**Records:**
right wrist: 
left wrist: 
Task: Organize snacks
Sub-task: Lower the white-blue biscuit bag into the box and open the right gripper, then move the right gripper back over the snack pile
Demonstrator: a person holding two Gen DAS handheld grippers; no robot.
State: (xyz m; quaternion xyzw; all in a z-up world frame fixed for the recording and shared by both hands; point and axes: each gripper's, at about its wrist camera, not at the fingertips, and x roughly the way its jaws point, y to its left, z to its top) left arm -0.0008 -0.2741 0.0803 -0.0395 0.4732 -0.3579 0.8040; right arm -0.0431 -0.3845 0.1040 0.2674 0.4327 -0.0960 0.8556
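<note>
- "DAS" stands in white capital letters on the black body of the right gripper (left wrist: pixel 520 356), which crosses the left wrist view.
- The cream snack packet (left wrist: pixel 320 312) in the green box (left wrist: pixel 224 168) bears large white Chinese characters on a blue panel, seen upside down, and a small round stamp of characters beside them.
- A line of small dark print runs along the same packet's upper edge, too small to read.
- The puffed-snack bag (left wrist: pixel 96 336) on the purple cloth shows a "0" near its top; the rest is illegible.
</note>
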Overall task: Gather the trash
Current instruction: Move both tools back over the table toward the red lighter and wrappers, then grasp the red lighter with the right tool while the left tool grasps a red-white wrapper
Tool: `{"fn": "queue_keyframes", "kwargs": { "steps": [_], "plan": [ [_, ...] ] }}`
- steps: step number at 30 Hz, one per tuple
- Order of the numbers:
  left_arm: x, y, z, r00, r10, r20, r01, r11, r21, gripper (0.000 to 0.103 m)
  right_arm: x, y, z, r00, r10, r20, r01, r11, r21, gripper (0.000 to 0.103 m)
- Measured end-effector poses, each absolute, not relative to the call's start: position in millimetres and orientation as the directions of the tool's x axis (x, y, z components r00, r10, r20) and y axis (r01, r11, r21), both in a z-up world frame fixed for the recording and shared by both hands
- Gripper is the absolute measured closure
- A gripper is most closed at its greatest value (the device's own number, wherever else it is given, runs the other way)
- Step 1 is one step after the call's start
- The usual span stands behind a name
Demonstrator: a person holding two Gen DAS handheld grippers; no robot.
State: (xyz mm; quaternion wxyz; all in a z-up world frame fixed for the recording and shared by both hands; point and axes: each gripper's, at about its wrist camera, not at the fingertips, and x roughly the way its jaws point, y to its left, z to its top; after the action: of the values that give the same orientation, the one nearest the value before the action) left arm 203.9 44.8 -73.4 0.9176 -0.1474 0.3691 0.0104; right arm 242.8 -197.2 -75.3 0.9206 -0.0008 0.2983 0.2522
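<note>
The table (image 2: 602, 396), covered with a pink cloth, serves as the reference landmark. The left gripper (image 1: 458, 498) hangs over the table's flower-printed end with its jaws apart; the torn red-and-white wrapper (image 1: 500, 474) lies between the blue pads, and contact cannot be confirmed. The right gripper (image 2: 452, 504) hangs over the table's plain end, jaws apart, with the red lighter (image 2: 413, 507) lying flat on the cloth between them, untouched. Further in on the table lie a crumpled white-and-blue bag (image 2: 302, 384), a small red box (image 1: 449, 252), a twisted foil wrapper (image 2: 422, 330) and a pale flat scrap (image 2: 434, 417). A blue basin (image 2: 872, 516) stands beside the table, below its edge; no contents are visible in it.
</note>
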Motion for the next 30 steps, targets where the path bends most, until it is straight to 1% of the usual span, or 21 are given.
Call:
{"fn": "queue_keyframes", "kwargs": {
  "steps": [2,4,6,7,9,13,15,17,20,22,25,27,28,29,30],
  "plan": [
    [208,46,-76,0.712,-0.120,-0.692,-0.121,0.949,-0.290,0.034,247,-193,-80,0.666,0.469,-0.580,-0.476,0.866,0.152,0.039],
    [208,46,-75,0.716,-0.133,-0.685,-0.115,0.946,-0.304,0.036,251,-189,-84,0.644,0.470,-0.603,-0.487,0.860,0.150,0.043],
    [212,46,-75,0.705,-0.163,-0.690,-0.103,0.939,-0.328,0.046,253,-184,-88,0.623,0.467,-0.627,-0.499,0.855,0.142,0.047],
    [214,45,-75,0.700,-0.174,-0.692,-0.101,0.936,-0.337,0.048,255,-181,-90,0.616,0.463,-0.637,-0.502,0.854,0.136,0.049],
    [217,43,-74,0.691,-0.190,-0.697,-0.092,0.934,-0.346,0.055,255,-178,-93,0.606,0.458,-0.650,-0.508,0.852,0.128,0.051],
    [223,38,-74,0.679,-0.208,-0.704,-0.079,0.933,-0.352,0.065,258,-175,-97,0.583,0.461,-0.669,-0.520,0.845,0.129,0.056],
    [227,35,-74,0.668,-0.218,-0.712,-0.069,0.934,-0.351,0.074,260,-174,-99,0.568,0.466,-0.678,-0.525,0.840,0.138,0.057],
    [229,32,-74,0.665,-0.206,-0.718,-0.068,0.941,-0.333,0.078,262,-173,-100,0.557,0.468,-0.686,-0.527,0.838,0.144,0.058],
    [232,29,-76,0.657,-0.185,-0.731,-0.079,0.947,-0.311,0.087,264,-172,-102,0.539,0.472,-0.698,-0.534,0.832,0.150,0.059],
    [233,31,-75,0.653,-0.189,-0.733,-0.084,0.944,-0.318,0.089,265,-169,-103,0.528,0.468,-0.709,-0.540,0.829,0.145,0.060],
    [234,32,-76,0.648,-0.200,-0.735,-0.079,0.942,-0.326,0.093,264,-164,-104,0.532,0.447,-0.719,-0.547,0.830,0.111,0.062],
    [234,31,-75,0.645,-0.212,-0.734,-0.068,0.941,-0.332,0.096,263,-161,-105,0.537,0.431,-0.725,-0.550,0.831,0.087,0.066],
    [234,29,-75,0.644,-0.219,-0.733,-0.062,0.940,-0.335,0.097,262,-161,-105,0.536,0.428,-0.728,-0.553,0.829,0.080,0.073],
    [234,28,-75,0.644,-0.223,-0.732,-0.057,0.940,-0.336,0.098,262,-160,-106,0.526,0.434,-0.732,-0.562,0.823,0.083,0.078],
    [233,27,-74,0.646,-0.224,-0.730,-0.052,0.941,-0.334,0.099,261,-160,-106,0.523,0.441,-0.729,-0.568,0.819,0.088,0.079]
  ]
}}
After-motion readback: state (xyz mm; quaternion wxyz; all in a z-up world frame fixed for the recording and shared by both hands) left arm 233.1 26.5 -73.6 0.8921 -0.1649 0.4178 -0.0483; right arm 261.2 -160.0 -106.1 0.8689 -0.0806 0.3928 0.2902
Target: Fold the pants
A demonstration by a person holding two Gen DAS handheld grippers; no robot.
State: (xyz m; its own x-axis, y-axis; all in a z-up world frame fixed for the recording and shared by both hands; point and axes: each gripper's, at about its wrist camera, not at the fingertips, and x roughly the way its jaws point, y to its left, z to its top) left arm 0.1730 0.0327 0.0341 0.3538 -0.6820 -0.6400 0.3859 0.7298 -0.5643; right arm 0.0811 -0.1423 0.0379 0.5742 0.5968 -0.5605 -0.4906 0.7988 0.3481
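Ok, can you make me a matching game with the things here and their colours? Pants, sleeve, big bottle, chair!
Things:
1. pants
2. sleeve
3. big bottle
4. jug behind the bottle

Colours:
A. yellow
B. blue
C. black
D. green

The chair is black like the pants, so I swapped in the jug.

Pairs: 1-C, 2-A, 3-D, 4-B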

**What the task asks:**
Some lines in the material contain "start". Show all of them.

**Written response:**
- Measured end-effector poses, each absolute, not relative to the call's start: position in millimetres and orientation as the directions of the tool's x axis (x, y, z components r00, r10, r20) and y axis (r01, r11, r21), both in a z-up world frame fixed for the recording and shared by both hands
- Step 1 is one step after the call's start

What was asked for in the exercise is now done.